Webmaster: Len Mullenger
Westport Arts Center, The Mozart Project: Frederic Chiu, piano; Geoff Nuttall, violin; Alberto Parrini, cello, Seabury Center, Westport, Connecticut, 8.10.2005 (CA)
Mozart's 250th birthday celebration started early in Westport,
Connecticut with the first concert in The Mozart Project, a year of "chamber music, lectures, and special events." It is the kind of programming that makes audiences happy and critics cringe. Why is it so hard to play Mozart and why is the worst Mozart playing saved for festivals?
But we ventured forth nonetheless on a very wet Saturday evening to sit with a sold-out crowd in the straight-backed pews of The Westport Arts Center's Seabury Center to hear a pick-up trio of intense young musicians: pianist Frederic Chiu, artist in residence for the Center, violinist Geoff Nuttall of the St. Lawrence Quartet, and cellist Alberto Parrini, the Italian-born cellist of the American Chamber Players.
Of course, part of the problem with performances of Mozart is that they rarely convey any sense of the innovative genius of the music and everything comes out sanitized—easy listening for the dentist's office. Chiu introduced the evening's pieces and made it clear that what we now find familiar was anything but to Mozart's audiences. Chiu also admitted that he was not a Mozart specialist. Perhaps a good indication that he hadn't learned the secrets of sanitizing.
The first challenge, probably the most familiar of Mozart's piano sonatas, K. 331 in A Major, often referred to by its final movement, was the Turkish March. Chiu showed remarkable concentration and precision in his playing. Every phrase was so cleanly articulated that he didn't seem capable of missing a note. It's a style that allows for plenty of nuance without sentimentality.

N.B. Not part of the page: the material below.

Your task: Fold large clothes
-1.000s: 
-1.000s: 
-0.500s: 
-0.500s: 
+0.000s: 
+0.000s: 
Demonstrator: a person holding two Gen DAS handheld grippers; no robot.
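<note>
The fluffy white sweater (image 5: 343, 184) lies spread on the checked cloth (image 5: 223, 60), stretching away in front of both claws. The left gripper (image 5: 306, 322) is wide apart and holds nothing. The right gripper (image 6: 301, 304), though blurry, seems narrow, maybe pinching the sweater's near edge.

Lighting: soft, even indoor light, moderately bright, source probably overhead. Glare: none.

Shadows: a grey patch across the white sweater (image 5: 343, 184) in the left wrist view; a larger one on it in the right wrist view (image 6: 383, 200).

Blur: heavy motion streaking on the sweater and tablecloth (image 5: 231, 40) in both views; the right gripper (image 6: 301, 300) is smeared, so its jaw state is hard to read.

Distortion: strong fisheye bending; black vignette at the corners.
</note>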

Chiu cuts an elegant figure at the piano, in his black Chinese coat with the turned back cuffs to reveal a bright green lining, his hair pulled back tightly into a ponytail. His body barely moves as he plays—his head looking straight ahead even as his eyes are usually closed—his arms and hands doing the work. This is not flashy to look at, but there's plenty of flash in the playing. In fact, it's exhilarating to hear Mozart performed with such clarity.
It turns out that Chiu and Nuttall have often performed together and it's not surprising, because their tone and style are well matched. They chose the sonata for piano and violin in Eb Major, K. 496. In a period when most sonatas were still of the soloist plus continuo variety, this sonata shows Mozart the innovator giving equal importance to the two parts, with both having their share of virtuoso playing.
Nuttall, with his spiked hair and wild gyrations, looks something like a rock star when he's playing, but the sound he makes is sweet and pure; a focused tone that he is able to maintain at different speeds and dynamics. And it is this purity, matched with Chiu's precision that make them such a compelling duo for Mozart. The give and take between the players as they passed the themes back and forth was evident in a way that made it more enjoyable, as if we in the audience were actually participating.
And the same can be said of the playing when Parrini, an attractive musician who neither emotes with his body nor sits in near rigidity when he plays, joined to make the trio. In this case, Parrini spent a year recently as cellist to Nuttall's first violin in the St. Lawrence quartet. So rather than three styles of playing seeking some middle ground, the three made a whole greater than the sum of their parts. This is what chamber music is supposed to be.
In Mozart's Trio in G Major, K. 496 of 1786, we hear the cello striking out on its own, really an historic moment after more than a century of doubling the bass line with the keyboard. And by 1788 , when Mozart composed his Trio in E Major, K. 542, the second trio performed, the cello becomes an equal partner. Mozart takes full advantage of his options to pass the melody about and create new musical permutations that were unfamiliar, surprising, and sometimes disturbing to audiences of his day.
There were a couple of minor moments in the playing when the cohesion of the players came unglued, but the more they played the better they sounded. They really were listening to each other, playing off of each other, and there was the sense of spontaneity As the trio explored, new aspects of the music were revealed. There was nothing trite, careless, or worn-out sounding.
The Mozart project continues throughout the year and there is information about the events on the center's Web site, With Chiu as inspirational leader it seems likelythat there will be much good music to be had.